麻衣子のビートファイトが始まり、中盤の四曲目で信也は「えぃ!」と声を出した。
永島裕子の笑顔がパッと鏡に映った。
麻衣子も、頬がぷくっと盛り上がって、笑っているのが見えた。
〈やっぱり俺を見て笑ってるんだ。笑ってくれればそれでいい〉
信也は加藤の存在を気にせず「えぃ!」と声を出した。
その声に呼応する者は誰もいない。
それでも信也は「えぃ!」と声を出した。
麻衣子は終始微笑んでいるように見えた。
麻衣子のビートファイトが終わり更衣室に行くと加藤に声をかけられた。
「また大声、出てるね」
「こんな素晴らしい選曲をする小倉さんのビートファイトを盛り上げたいだけです。いけませんか?」
信也は加藤に面と向かって言った。
加藤は何も言わず、顔を逸らしシャワールームに行った。
信也も服を脱ぎ、シャワールームに入って、シャワーを浴びた。
シャワーを浴びながら思った。
〈そうだ。俺は何を引っ込んでいたんだ。何を守りに入っていたんだ? 大体、俺に守るものなんてあるのか? 守るものなんて何もないんだ。
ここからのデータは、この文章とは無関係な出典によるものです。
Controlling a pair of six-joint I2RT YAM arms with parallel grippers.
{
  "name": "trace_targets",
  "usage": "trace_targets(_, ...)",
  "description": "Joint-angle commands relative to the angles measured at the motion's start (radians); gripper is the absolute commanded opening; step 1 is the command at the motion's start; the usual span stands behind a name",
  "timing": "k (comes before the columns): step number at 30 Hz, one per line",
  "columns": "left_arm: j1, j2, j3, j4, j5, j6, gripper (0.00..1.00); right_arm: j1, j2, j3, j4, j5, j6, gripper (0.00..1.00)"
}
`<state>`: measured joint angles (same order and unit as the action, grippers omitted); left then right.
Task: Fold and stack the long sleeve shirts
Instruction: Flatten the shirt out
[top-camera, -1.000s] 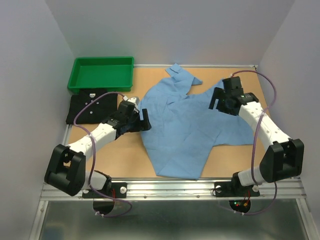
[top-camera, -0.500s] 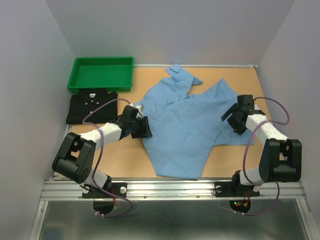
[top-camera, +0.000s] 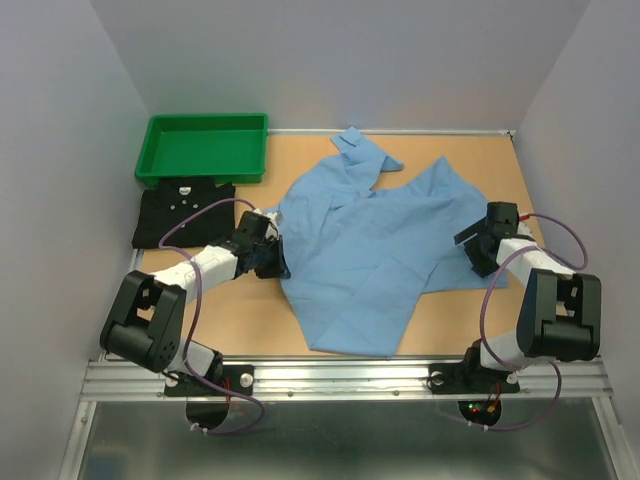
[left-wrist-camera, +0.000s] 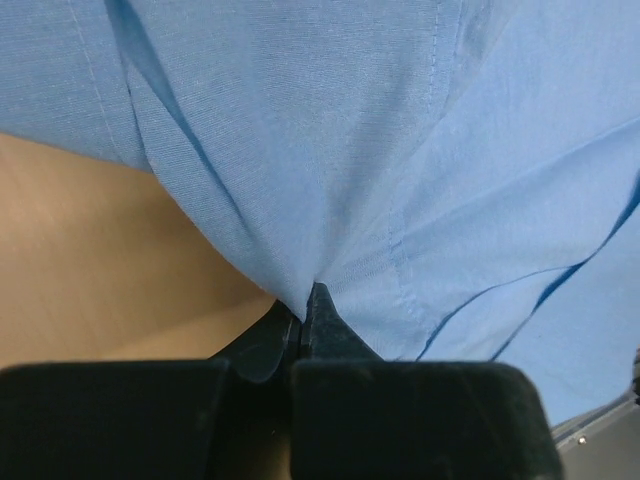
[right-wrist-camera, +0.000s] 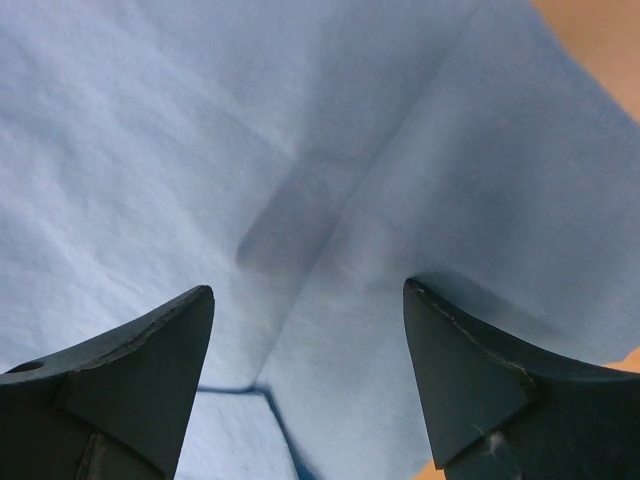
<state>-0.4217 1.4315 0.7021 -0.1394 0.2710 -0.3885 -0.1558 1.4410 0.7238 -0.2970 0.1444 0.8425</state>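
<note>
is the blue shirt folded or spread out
Spread out, not folded: the blue shirt lies loose and rumpled across the table; the left gripper pinches its edge.

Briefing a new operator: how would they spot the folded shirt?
Start at the green tray, far left corner. Just in front of it lies the black shirt, a flat folded rectangle. The light blue shirt beside it is spread open.

I'm looking into a lab test booth: plain white walls (top-camera: 350, 60) box my bench (top-camera: 250, 310), metal rail (top-camera: 340, 375) along its near edge.
</note>
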Motion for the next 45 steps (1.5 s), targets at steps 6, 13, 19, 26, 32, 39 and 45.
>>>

卑屈になる必要なんて何もないんだ〉
信也はシャワーを浴びながら開き直った。
加藤にクレームを言われ、駐車場で車を見て、自分との過ごしてきた人生の差を感じ、どこかで劣等感を感じていたんだ。
ずっと押しつぶされていたのだ。
自分の置かれた立場、状況は決して変わらない。
しかし、過度に劣等感を感じる必要はないんだということに信也は気づいた。
そして、あと二回になったビートファイト。
信也は名残惜しさを強く感じ、心が潰されそうだった。
そんな思いを振り払うために、信也は麻衣子のビートファイトで「えぃ!」と一人、声を出し続けた。